What needs to be done
State, as a number alone, how many lines of the entries contain the word "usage".

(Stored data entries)
____________________
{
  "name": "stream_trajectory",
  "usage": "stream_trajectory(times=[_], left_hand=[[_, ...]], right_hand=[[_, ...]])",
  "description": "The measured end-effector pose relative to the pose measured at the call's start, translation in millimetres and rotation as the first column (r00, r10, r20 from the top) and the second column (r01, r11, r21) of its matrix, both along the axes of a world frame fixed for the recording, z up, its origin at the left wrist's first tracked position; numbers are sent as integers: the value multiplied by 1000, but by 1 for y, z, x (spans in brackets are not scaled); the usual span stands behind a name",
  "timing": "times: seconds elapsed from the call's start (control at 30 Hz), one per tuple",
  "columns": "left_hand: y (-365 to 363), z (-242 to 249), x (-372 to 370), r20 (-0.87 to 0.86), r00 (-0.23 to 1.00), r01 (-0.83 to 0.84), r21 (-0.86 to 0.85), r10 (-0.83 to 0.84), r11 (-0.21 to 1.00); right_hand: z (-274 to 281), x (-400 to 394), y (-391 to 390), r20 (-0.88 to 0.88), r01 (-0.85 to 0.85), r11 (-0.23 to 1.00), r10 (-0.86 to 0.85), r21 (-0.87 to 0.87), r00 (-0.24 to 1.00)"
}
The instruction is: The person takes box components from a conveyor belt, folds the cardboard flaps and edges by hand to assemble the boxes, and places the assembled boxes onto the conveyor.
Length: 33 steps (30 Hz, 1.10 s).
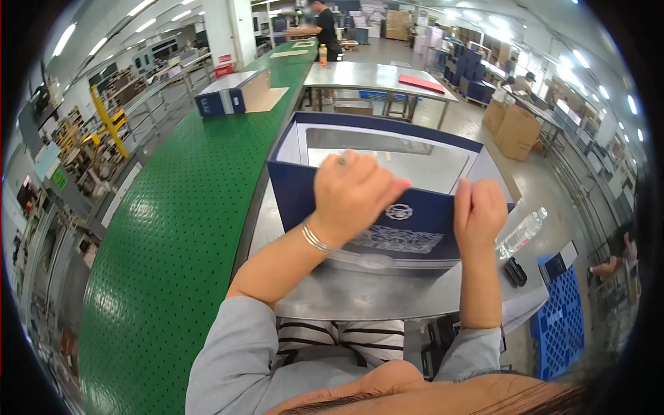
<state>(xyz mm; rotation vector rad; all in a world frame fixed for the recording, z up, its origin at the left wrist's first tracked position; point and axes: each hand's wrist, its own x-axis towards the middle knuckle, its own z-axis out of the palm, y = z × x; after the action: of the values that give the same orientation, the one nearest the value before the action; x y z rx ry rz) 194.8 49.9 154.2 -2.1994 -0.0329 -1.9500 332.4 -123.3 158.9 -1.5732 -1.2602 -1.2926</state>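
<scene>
A dark blue open box (429, 209) with white inner walls stands on the metal table in front of me. Its near wall carries a round white logo and white print. My left hand (349, 196), with bracelets at the wrist, is closed at the top edge of that wall, left of the logo; its fingertips are partly hidden. At the near right corner, my right hand (479, 211) is closed on the box's edge, thumb toward the inside.
Left runs a green perforated belt (166, 207) bearing another box (232, 93). A clear bottle (522, 234) and a black object (514, 272) lie right on the metal table (332, 294). Beyond are a second table (360, 76) with a red item (421, 84), cartons and a person (326, 29).
</scene>
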Motion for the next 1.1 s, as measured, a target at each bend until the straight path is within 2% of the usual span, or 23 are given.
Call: stream_trajectory(times=[0.03,0.07,0.13,0.2,0.23,0.3,0.33,0.37,0.43,0.47,0.53,0.63,0.83,0.97,1.1], left_hand=[[11,-1,0,-34,997,72,-61,-74,996],[27,1,2,-30,995,97,-57,-99,994],[69,7,5,-75,986,147,-32,-149,989],[117,6,3,-137,938,289,-204,-319,935],[135,7,-2,-140,938,284,-207,-316,936],[159,8,-9,-65,844,475,-372,-533,798],[155,4,-15,-84,868,394,-482,-488,783],[134,4,-21,-139,923,281,-390,-358,877],[83,-8,-24,-99,793,571,-221,-601,790],[52,-8,-32,-149,797,576,-105,-586,811],[13,-18,-43,-144,793,589,-67,-592,805],[21,-18,-50,-232,789,564,-92,-569,820],[17,-9,-47,-255,768,582,-103,-587,807],[9,-5,-43,-131,826,552,-9,-549,833],[-11,-10,-40,-149,820,556,-30,-553,831]], right_hand=[[-1,-10,-5,24,-65,998,65,17,998],[1,-25,-10,162,-164,986,160,12,974],[-17,-48,-41,339,-268,955,295,-125,894],[-19,-76,-79,271,-323,882,422,-343,865],[-21,-73,-78,267,-328,880,426,-343,865],[-33,-65,-72,169,-398,913,408,-92,897],[-34,-59,-63,176,-389,917,399,-87,900],[-34,-50,-51,191,-378,923,385,-76,903],[-36,-43,-22,180,-386,922,387,-43,904],[-36,-42,-9,152,-394,919,394,-32,906],[-37,-43,7,159,-414,910,406,18,900],[-42,-44,22,158,-474,869,452,144,878],[-27,-44,27,38,-527,825,531,204,846],[-12,-46,23,-49,-421,906,419,-33,906],[-11,-42,26,-81,-369,920,361,-130,929]])
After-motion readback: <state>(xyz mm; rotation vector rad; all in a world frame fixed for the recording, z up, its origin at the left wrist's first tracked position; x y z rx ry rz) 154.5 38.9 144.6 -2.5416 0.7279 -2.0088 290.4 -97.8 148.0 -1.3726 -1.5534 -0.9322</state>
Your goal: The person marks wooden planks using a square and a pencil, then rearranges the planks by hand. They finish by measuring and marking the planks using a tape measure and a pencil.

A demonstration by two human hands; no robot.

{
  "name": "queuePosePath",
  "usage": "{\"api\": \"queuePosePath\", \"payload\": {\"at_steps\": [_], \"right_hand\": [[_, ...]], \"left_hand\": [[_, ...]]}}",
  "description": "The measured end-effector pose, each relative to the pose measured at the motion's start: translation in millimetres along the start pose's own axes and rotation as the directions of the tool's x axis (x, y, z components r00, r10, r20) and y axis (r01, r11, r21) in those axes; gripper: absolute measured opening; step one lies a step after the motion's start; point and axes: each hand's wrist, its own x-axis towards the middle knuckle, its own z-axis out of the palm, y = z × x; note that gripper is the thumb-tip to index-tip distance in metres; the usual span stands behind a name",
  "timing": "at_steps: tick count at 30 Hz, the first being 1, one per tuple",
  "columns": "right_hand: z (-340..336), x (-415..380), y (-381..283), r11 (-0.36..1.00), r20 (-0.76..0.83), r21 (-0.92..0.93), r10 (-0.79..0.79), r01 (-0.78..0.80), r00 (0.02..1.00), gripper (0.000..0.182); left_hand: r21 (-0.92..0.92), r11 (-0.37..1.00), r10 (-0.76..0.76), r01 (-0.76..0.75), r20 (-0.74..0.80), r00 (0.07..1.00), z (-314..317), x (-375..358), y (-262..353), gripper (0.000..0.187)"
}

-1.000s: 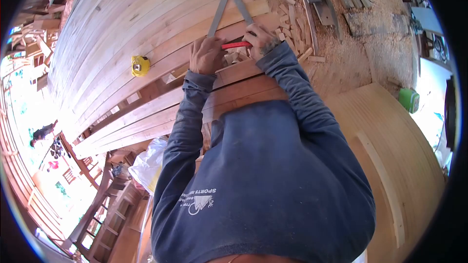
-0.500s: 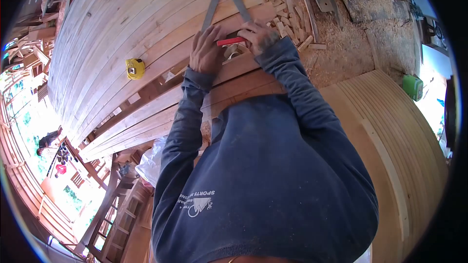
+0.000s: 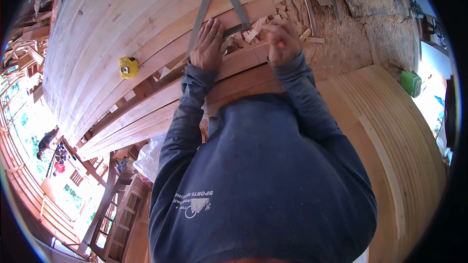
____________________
Solution
2